__Work instructions__
In the entries below, find the line with "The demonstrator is" and the line with "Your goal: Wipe". Return those two lines and all lines between them, exactly.

__Stored data entries__
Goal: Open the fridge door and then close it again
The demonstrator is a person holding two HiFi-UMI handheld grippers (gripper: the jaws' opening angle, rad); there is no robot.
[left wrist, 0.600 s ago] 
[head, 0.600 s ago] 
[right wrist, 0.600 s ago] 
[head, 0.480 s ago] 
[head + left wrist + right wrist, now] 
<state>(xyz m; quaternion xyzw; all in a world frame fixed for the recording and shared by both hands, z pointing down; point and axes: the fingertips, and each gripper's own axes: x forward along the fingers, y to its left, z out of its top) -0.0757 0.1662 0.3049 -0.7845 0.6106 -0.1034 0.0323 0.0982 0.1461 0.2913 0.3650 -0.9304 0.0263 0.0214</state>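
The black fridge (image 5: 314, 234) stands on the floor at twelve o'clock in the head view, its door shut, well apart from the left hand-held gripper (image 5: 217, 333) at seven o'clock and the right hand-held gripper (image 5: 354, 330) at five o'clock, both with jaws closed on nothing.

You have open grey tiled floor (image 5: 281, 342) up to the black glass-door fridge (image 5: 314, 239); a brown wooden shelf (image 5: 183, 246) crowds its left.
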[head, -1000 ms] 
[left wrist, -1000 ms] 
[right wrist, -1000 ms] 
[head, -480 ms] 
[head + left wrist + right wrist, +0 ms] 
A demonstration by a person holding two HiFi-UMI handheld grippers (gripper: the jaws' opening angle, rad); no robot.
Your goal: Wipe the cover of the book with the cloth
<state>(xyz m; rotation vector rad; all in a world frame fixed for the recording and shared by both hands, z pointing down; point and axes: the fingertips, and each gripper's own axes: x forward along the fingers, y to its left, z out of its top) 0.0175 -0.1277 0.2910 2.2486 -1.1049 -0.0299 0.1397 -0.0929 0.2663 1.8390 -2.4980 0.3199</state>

__Output below__
The demonstrator is a person holding two HiFi-UMI handheld grippers (gripper: the jaws' opening angle, rad); there is no robot.
[left wrist, 0.600 s ago] 
[head, 0.600 s ago] 
[right wrist, 0.600 s ago] 
[head, 0.480 s ago] 
[head + left wrist + right wrist, now] 
<state>(xyz m; quaternion xyzw; all in a world frame fixed for the recording and shared by both hands, z pointing down; point and axes: the fingertips, and each gripper's own axes: x forward along the fingers, y to its left, z out of its top) -0.0757 0.1662 0.3049 -0.7845 0.6106 -0.1034 0.0323 0.0982 0.1461 0.2913 0.3650 -0.9304 0.0263 0.0214</state>
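The black fridge (image 5: 314, 234) stands on the floor at twelve o'clock in the head view, its door shut, well apart from the left hand-held gripper (image 5: 217, 333) at seven o'clock and the right hand-held gripper (image 5: 354, 330) at five o'clock, both with jaws closed on nothing.

You have open grey tiled floor (image 5: 281, 342) up to the black glass-door fridge (image 5: 314, 239); a brown wooden shelf (image 5: 183, 246) crowds its left.
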[head, -1000 ms] 
[left wrist, -1000 ms] 
[right wrist, -1000 ms] 
[head, -480 ms] 
[head + left wrist + right wrist, +0 ms] 
A demonstration by a person holding two HiFi-UMI handheld grippers (gripper: the jaws' opening angle, rad); no robot.
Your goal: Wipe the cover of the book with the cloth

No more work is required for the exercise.